1) Sektor apakah yang dipegang oleh Bani Umayyah dalam masyarakat Mekah sebelum dan pada saat datangnya Islam ?
2) Pada masa Khalifah Abu Bakar as-Siddiq, Bani Umayyah merasa bahwa kelasnya berada di bawah kaun Ansar dan Muhajirin.

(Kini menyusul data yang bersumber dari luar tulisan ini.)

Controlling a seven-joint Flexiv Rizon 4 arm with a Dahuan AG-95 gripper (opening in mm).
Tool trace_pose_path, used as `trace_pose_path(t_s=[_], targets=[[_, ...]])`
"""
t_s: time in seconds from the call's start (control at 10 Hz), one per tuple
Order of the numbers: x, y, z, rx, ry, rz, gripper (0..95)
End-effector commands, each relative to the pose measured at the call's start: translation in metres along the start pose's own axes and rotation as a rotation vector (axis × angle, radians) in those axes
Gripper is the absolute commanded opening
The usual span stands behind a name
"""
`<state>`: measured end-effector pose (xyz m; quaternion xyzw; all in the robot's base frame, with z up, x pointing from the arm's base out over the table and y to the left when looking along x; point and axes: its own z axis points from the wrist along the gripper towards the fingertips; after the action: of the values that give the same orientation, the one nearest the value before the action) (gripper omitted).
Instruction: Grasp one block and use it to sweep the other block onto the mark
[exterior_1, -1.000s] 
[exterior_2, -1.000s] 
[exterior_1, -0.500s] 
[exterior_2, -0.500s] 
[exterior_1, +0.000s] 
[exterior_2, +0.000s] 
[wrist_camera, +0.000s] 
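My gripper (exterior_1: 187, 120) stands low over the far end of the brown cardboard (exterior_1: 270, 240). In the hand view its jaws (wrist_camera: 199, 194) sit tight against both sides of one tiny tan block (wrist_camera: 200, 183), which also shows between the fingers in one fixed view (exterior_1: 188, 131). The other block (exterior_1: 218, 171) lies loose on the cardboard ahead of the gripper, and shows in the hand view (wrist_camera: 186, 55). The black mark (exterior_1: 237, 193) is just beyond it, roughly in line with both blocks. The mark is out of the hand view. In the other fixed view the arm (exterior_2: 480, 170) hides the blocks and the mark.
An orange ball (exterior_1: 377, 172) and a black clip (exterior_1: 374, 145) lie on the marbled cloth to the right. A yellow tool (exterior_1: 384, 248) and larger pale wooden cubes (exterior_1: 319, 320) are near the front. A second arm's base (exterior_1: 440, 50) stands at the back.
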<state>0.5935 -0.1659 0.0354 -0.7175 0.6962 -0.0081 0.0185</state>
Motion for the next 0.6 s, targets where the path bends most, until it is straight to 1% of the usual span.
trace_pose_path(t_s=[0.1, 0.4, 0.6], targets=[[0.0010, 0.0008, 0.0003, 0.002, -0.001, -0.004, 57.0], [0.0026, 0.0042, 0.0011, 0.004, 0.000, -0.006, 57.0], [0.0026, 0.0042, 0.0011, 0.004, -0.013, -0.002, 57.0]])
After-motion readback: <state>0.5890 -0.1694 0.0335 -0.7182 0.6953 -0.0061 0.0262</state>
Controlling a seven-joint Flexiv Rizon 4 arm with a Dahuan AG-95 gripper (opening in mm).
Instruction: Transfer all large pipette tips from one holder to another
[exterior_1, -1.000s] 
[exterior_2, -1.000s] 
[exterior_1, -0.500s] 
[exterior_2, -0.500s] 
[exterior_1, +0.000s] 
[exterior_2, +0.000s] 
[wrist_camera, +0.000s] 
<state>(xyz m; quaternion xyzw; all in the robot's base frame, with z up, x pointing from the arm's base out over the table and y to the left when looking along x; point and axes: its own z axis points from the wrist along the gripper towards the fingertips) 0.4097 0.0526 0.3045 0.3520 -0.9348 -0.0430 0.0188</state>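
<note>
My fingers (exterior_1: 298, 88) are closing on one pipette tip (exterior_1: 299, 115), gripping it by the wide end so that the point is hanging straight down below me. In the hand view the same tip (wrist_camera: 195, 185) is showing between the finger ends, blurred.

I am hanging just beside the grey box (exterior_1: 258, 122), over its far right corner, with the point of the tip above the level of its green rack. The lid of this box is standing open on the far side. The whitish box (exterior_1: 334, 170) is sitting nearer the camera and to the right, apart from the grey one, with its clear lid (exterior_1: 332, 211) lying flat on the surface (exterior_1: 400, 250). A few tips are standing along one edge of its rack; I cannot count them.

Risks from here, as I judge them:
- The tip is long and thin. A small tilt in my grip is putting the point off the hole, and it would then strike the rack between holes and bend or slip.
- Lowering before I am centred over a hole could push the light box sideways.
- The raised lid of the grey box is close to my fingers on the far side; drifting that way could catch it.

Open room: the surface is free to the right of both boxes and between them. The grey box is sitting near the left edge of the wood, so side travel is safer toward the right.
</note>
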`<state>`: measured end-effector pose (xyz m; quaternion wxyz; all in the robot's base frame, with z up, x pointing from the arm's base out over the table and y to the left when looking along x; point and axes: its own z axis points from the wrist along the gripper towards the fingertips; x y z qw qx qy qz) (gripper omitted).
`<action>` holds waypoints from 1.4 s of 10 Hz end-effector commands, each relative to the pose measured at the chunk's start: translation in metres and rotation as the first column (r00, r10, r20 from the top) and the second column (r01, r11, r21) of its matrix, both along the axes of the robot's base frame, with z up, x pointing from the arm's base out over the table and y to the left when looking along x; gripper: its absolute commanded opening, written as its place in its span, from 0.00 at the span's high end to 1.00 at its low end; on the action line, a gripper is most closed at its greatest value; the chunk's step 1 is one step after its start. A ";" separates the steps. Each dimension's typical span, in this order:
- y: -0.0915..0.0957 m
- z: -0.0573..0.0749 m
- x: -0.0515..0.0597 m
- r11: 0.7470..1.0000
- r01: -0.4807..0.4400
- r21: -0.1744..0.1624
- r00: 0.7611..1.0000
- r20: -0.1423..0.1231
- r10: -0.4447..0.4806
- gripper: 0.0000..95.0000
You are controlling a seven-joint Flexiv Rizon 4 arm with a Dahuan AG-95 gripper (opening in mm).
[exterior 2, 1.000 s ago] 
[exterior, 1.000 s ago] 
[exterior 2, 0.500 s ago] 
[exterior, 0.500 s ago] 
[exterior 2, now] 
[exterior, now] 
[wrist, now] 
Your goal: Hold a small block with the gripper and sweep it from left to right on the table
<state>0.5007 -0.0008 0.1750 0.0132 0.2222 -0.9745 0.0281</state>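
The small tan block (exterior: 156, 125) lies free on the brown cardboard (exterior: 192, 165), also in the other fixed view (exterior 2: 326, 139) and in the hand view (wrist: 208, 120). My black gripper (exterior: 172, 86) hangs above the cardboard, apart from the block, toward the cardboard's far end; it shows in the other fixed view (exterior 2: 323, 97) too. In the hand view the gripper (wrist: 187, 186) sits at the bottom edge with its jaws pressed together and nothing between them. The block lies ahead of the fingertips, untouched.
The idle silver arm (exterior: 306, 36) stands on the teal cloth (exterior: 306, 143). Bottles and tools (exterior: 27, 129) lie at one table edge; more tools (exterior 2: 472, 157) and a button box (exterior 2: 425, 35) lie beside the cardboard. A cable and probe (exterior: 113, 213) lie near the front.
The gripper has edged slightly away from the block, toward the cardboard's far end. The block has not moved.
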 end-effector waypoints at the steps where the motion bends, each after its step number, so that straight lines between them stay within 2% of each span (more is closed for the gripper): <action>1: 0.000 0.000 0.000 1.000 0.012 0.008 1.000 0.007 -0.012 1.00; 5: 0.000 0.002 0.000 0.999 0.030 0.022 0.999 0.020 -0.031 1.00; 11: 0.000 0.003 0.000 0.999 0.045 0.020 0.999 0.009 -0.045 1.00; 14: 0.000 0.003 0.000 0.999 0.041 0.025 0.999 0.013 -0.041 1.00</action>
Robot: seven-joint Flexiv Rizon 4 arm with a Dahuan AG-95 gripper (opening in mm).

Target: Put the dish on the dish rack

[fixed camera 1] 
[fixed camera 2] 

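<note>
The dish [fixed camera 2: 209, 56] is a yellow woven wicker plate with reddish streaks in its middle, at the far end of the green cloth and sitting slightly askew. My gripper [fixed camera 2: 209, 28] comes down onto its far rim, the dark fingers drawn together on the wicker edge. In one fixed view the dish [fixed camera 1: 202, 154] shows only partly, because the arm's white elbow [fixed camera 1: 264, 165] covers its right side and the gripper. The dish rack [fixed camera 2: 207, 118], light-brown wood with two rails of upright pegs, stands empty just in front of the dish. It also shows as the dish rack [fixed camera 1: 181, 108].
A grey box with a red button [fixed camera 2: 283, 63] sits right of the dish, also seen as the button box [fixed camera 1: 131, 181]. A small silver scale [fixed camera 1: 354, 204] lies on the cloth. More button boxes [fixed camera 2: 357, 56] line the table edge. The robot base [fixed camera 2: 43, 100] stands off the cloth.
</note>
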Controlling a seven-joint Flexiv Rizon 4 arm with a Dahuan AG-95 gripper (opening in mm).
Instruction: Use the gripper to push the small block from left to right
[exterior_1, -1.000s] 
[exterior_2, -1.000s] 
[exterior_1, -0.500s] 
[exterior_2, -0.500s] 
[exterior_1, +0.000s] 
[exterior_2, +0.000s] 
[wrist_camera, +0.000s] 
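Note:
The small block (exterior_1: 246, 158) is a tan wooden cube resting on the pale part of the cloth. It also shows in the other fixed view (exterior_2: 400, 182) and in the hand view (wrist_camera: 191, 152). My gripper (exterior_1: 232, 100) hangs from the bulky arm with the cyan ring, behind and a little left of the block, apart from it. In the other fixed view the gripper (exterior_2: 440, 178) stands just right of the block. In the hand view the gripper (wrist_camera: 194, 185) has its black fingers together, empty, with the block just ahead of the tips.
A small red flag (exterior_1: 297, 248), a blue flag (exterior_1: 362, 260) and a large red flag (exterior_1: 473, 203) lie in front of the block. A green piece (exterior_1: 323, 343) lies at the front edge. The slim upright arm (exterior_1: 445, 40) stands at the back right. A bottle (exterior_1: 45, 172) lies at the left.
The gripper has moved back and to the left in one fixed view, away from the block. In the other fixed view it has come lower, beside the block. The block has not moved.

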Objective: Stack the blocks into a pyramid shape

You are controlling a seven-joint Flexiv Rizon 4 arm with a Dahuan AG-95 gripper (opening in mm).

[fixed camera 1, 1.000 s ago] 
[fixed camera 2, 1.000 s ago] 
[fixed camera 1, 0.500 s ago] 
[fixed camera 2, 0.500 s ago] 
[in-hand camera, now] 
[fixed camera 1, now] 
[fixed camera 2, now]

Apa yang menyebabkannya ?
3) Kebijakan apakah yang diambil oleh Khalifah Umar bin Abdul Aziz untuk memajukan Islam pada waktu itu ?
4) Pada masa pemerintahan siapakah Bani Umayyah mencapai kejayaannya di Spanyol ? Sebutkan juga usaha – usaha yang dilaksanakannya !
5) Sebutkanlah tiga ilmuwan termasyhur yang muncul pada masa Bani Umayyah beserta bidang ilmu yang digelutinya !
Lembar Portofolio
1) Ceritakanlah secara singkat sejarah keluarga Bani Umayyah serta peranannya dalam masyarakat Mekah ?
2) Terangkan secara singkat apa yang dimaksud dengan peristiwa amul jama’ah serta apa yang menyebabkannya ?
3) Faktor – faktor apa yang menyebabkan runtuhnya pemerintahan Bani Umayyah di Damaskus ?
4) Mengapa Bani Umayyah berhasil mendirikan pemerintahan baru di Spanyol setelah runtuhnya pemerintahan di Damaskus !
5) Diskusikan dengan teman – temanmu ! Sikap apa yang diharapkan muncul sebagai hikmah
Hikmah
Barang siapa menghendaki (kebahagiaan) dunia, ia harus mencarinya dengan ilmu, barang siapa yang menginginkan (kebahagiaan) akhirat, ia harus mencarinya dengan ilmu, dan barang siapa yang menginginkan keduanya, ia harus mencarinya dengan ilmu.